Required action:
Your answer should be a single number: the count of lines in the records below containing the word "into".

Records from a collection
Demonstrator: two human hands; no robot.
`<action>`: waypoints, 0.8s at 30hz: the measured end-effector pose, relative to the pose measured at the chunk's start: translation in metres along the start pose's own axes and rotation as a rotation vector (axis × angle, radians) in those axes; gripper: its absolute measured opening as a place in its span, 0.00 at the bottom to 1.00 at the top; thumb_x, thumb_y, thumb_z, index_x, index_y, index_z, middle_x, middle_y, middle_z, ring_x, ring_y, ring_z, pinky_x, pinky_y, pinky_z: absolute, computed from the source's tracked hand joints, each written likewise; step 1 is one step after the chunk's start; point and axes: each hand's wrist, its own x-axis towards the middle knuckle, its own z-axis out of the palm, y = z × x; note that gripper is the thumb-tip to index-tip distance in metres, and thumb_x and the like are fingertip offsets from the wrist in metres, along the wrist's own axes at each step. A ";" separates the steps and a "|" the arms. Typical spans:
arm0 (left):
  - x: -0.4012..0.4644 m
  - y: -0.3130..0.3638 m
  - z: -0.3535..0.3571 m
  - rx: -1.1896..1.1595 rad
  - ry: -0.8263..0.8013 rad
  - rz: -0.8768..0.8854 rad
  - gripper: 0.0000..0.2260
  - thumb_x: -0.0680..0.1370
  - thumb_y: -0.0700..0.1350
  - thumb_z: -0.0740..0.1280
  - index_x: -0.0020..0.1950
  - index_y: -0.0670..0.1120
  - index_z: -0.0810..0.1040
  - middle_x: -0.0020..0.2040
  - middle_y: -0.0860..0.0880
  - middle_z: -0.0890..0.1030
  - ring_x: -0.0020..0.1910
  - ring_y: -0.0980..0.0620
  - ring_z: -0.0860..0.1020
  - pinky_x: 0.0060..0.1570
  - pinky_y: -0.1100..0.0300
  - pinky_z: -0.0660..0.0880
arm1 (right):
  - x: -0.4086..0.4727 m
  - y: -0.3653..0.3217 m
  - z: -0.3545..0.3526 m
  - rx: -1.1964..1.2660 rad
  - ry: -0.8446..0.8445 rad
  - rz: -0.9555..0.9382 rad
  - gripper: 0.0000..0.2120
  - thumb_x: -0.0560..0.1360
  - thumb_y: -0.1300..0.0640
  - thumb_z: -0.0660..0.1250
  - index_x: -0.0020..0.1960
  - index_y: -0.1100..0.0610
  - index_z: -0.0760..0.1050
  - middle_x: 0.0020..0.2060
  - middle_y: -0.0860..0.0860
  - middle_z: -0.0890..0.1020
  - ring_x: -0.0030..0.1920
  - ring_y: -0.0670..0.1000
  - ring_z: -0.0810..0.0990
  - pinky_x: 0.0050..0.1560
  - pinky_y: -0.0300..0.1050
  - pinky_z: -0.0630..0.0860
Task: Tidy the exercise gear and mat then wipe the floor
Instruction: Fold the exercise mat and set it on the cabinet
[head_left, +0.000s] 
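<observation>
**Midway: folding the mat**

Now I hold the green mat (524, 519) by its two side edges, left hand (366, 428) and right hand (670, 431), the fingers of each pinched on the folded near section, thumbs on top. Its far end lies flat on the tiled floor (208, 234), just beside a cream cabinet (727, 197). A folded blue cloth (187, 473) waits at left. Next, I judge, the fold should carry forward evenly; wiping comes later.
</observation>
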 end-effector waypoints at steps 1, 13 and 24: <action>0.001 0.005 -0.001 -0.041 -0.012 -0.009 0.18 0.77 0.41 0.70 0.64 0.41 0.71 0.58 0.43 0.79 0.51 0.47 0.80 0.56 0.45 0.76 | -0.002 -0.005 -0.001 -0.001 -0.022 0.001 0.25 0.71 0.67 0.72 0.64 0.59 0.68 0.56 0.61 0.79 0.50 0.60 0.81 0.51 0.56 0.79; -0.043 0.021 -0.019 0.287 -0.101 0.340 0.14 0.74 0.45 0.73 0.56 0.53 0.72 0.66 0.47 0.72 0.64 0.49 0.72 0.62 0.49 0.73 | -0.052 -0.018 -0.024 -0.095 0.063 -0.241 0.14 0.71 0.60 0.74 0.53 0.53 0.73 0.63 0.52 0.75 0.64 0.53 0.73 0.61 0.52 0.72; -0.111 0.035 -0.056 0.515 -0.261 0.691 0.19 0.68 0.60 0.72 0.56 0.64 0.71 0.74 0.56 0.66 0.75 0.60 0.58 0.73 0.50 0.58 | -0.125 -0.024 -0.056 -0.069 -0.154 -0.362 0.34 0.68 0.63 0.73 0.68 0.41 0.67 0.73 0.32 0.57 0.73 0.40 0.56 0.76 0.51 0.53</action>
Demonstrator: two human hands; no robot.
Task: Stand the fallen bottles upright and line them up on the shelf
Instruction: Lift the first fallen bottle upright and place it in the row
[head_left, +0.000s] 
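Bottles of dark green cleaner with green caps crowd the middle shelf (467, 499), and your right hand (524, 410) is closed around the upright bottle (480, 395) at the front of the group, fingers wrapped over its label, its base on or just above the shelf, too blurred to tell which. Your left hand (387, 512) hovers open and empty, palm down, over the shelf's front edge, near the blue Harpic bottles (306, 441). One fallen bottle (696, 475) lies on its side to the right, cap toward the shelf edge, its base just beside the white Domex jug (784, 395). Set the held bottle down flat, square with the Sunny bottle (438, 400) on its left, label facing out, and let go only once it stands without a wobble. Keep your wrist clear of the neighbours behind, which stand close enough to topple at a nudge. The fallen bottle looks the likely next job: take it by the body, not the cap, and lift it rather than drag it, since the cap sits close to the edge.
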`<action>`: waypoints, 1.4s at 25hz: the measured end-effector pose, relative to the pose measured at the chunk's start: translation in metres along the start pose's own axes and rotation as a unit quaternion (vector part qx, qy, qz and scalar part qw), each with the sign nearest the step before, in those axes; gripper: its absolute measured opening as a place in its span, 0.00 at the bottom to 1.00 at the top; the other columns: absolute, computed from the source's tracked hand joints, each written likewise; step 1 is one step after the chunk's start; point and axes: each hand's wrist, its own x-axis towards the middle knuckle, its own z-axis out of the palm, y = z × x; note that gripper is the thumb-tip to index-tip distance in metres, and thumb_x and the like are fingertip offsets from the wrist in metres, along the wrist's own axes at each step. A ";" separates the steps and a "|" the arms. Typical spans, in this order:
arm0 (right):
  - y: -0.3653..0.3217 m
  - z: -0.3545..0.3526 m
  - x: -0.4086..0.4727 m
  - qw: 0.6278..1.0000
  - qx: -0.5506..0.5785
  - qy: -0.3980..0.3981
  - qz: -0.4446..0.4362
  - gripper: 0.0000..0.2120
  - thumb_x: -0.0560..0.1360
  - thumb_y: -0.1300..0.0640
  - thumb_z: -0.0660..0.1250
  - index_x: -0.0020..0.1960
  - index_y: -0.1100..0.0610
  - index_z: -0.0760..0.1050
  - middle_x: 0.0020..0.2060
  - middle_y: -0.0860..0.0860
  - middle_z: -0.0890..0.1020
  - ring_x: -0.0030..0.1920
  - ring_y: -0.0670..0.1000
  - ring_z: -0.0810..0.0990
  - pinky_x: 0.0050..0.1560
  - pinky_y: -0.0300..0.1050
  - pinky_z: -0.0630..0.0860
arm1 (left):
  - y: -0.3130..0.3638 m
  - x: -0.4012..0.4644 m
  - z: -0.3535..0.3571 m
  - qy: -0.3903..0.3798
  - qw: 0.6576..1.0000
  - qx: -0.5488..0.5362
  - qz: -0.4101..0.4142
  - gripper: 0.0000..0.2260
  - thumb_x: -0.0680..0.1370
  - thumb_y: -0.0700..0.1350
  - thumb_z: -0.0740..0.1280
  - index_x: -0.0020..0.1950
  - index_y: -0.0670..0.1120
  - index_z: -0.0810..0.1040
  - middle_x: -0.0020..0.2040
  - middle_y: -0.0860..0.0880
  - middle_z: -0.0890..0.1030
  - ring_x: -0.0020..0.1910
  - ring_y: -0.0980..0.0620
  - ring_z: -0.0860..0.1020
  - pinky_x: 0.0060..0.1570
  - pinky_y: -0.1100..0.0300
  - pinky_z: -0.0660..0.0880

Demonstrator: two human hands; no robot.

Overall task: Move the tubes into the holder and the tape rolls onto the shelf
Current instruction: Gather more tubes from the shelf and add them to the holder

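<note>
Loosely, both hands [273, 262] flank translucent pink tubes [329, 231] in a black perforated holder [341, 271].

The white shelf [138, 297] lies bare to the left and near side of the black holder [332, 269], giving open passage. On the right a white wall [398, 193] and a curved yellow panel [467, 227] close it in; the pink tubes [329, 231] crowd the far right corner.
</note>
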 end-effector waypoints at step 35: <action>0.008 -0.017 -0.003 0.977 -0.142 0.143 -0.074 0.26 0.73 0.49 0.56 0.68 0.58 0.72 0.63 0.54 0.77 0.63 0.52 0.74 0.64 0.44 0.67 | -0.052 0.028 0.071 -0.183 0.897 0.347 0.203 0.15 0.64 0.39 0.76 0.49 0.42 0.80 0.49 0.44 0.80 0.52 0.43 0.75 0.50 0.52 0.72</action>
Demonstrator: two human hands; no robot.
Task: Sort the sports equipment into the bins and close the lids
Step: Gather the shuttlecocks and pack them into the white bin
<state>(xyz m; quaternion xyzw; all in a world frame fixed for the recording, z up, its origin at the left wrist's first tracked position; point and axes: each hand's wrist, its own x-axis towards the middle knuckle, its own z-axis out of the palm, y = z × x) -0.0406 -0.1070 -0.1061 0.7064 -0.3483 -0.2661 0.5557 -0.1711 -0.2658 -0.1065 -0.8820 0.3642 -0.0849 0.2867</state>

Exercise answer:
3